> **Assignment**
Would you copy all lines in the data that contain the word "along"?

** Recorded data follows **

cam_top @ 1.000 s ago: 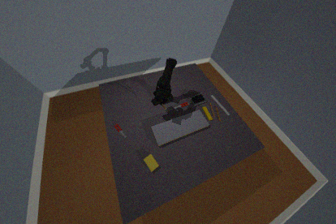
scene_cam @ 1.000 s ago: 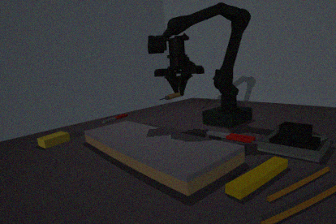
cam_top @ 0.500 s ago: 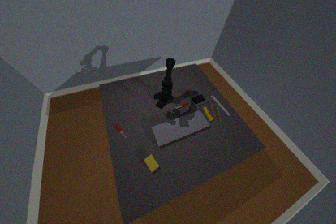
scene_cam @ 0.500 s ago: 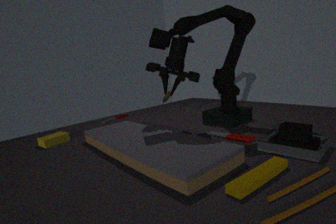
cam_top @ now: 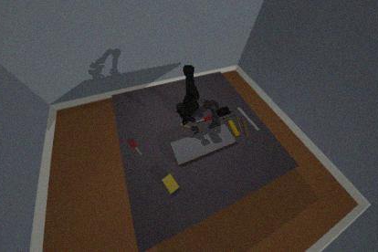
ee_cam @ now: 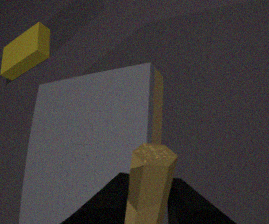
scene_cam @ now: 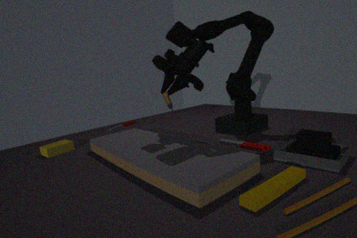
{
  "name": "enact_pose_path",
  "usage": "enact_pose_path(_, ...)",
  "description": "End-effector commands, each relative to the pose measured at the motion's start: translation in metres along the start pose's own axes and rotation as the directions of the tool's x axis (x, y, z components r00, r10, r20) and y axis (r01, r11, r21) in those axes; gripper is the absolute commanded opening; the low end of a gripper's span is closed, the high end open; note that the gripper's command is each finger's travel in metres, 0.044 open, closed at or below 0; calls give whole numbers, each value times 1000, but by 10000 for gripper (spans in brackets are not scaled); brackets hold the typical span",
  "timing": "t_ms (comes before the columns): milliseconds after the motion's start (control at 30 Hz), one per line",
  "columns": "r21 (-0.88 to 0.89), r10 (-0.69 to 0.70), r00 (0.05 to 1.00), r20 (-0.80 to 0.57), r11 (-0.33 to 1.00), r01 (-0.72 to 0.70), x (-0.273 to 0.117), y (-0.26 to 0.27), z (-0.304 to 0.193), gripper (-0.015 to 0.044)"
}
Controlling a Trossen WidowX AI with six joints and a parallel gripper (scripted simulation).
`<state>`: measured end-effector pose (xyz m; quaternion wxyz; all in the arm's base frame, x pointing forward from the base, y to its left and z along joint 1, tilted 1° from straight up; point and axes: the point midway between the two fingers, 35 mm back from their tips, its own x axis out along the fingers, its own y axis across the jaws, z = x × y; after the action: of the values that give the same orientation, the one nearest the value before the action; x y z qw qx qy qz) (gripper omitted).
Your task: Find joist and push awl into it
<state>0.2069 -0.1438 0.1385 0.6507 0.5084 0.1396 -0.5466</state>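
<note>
My gripper (cam_top: 184,122) (scene_cam: 165,92) is shut on the awl (scene_cam: 167,100) (ee_cam: 152,175). The awl's wooden handle fills the middle of the wrist view; in the exterior view its thin tip points down, slightly tilted. Gripper and awl are in the air, well above the level of the pale floor panel (cam_top: 184,152) (scene_cam: 114,144) (ee_cam: 85,125); in the top view they appear near its back edge. I see no hole in the panel, but shadow covers part of it. The black stud finder (cam_top: 224,110) (scene_cam: 314,142) sits in the grey tray (scene_cam: 308,162). The joist is hidden.
A yellow block (cam_top: 170,183) (scene_cam: 57,147) (ee_cam: 22,52) lies beyond the panel. A long yellow bar (cam_top: 234,128) (scene_cam: 273,190) and two thin wooden sticks lie at its other end. A red-handled tool (cam_top: 207,118) (scene_cam: 256,147) lies between panel and tray; another (cam_top: 132,143) (scene_cam: 128,123) lies apart.
</note>
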Motion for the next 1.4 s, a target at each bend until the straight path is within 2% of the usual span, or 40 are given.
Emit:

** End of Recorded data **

> **Output for this exercise**
  "description": "End-effector commands, each relative to the pose measured at the motion's start: translation in metres along the start pose's own axes and rotation as the directions of the tool's x axis (x, y, z components r00, r10, r20) and y axis (r01, r11, r21) in those axes; gripper is the absolute commanded opening; the low end of a gripper's span is closed, the high end open; note that the gripper's command is each finger's travel in metres, 0.044 open, closed at or below 0; calls give whole numbers, each value times 1000, but by 10000 for gripper (spans in brackets are not scaled); brackets hold the typical span",
`<state>`: measured end-effector pose (xyz m; quaternion wxyz; all in the arm's base frame, x pointing forward from the base, y to its left and z along joint 1, tilted 1° from straight up; point and axes: the point midway between the two fingers, 35 mm back from their tips, its own x axis out along the fingers, its own y axis across the jaws, z = x × y; after the action: of the values that give the same orientation, the one nearest the value before the action; x y z qw qx qy qz) (gripper omitted).

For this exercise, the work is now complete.